En de doorbraak zou bestaan in een radicale, in grootteorde, vermindering van het aantal discrete elementen en verbindingen in een computer. Wat nodig was, waren geen lastige assemblages, maar monolithische standaardproducten, ter vervanging van hele placers van planken.
De laatste poging om iets uit de klassieke technologie te persen was het beroep op de zogenaamde functionele elektronica - een poging om monolithische halfgeleiderapparaten te ontwikkelen die niet alleen vacuümdiodes en triodes vervangen, maar ook complexere lampen - thyratrons en decatrons.

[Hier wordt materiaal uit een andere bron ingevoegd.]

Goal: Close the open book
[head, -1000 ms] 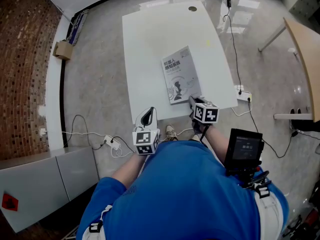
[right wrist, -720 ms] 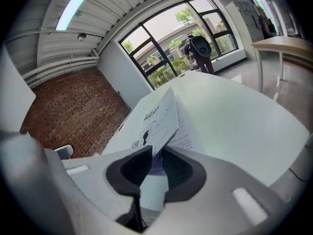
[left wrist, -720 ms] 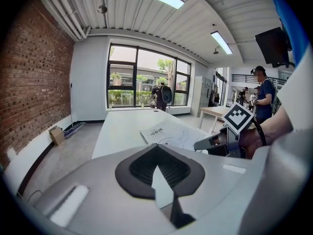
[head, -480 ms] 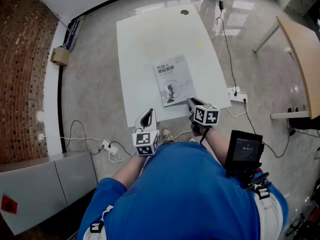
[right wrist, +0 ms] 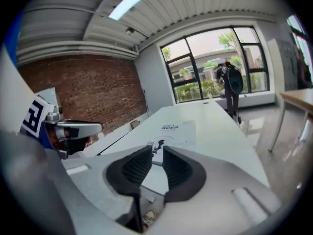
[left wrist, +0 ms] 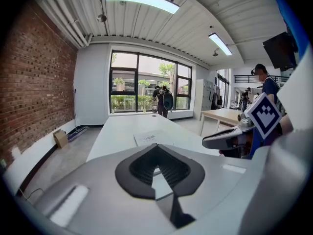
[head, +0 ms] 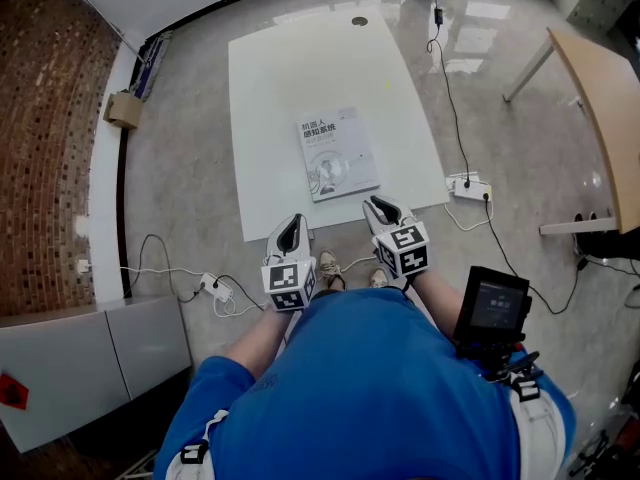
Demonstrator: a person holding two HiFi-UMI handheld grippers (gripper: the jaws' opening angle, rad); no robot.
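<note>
The grey-white paperback book [head: 338, 154] lies closed on the white tabletop [head: 270, 78], so best hold clear. The left gripper [head: 292, 230] has its jaws together; the right gripper [head: 380, 210] jaws, just opened narrowly, are empty.

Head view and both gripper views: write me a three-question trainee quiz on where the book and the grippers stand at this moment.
1. True or false: the book lies closed, cover up, on the table.
2. Between the jaws of the right gripper is: A) the book, B) a cable, C) nothing.
3. Does the left gripper touch the book?

Key
1. True.
2. C. The jaws stand apart, having just been opening, with nothing between them.
3. No. It hangs apart from the book, jaws together.
</note>
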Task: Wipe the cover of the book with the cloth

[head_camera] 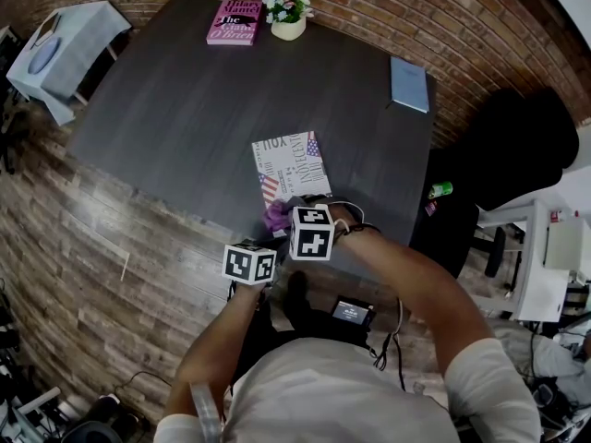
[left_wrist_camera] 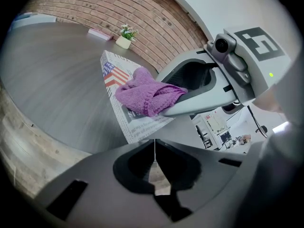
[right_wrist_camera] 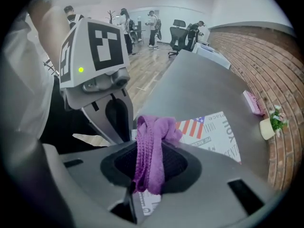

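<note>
Here, the dark table (head_camera: 185, 109) takes up most of the scene, with a brick wall behind it and plank flooring in front. The book (head_camera: 291, 166) lies flat on it, cover up, close to the near edge and well apart from the pink book (head_camera: 233, 21) and flower pot (head_camera: 288, 15) at the far side.

The right gripper (right_wrist_camera: 148, 184) reaches down over the book's near end and pinches the cloth (right_wrist_camera: 151, 151) between its jaws. The bunched free end of the cloth rests on the cover beside a flag print. The left gripper (left_wrist_camera: 154, 151) hangs just off the table's near edge with its jaws pressed together on nothing, and it does not touch the book.

Likely faults:
- **Book sliding:** nothing steadies the book, so a firm stroke could push it across the smooth tabletop or swing it round.
- **Poor cloth contact:** the cloth is gathered into a narrow wad, so little of it would meet the cover. It might drag out of the jaws, and the jaw tips could then scrape the print.

The cover is pale and crowded with black lettering set at several angles, with two small flag patches in red stripes and blue. It looks thin, flat and smooth. The cloth is purple, soft and ribbed.
</note>
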Demonstrator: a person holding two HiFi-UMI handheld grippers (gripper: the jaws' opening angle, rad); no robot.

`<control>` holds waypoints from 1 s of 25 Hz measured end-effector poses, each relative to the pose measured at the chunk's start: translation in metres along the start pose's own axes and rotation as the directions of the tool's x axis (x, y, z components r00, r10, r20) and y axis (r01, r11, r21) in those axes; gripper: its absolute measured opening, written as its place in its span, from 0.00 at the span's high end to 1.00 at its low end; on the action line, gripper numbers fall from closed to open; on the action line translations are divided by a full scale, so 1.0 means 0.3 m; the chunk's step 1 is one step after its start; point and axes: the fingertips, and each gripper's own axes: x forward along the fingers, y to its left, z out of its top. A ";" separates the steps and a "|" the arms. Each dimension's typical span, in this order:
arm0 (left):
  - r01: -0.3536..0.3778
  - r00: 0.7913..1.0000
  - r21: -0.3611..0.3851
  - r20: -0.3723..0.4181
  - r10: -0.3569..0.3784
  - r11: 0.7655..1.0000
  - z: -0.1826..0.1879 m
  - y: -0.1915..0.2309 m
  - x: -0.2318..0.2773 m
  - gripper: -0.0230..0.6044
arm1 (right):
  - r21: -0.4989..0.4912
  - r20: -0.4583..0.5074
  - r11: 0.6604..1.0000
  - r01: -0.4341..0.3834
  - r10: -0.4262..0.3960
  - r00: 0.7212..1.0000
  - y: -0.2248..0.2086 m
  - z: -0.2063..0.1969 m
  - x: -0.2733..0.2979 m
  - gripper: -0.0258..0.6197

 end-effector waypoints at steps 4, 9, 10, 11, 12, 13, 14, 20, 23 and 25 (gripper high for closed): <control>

In 1952 creëerde Jewell James Ebers van Bell Labs een vierlaagse "steroïde" transistor - een thyristor, een analoog van een thyratron. Shockley begon in 1956 in zijn laboratorium met het verfijnen van de serieproductie van een vierlaagse diode - een dinistor, maar zijn twistzieke aard en beginnende paranoia lieten niet toe dat de zaak werd voltooid en ruïneerde de groep.
De werken van 1955-1958 met germaniumthyristorstructuren leverden geen resultaat op. In maart 1958 kondigde RCA voortijdig het Walmark tien-bits schuifregister aan als een "nieuw concept in elektronische technologie", maar de daadwerkelijke germaniumthyristorcircuits waren onbruikbaar. Om hun massaproductie tot stand te brengen, was precies hetzelfde niveau van micro-elektronica nodig als voor monolithische circuits.
Thyristors en dinistors vonden hun toepassing in technologie, maar niet in computertechnologie, nadat de problemen met hun productie waren opgelost door de komst van fotolithografie.
Deze heldere gedachte werd bijna gelijktijdig bezocht door drie mensen in de wereld. De Engelsman Jeffrey Dahmer (maar zijn eigen regering liet hem in de steek), de Amerikaan Jack St. Clair Kilby (hij had geluk met alle drie - de Nobelprijs voor het creëren van IP) en de Rus - Yuri Valentinovich Osokin (het resultaat is een kruising tussen Dahmer en Kilby: hij mocht een zeer succesvolle microschakeling maken, maar uiteindelijk kwamen ze niet in deze richting).
We zullen het hebben over de race om de eerste industriële IP en hoe de USSR de volgende keer bijna prioriteit op dit gebied greep.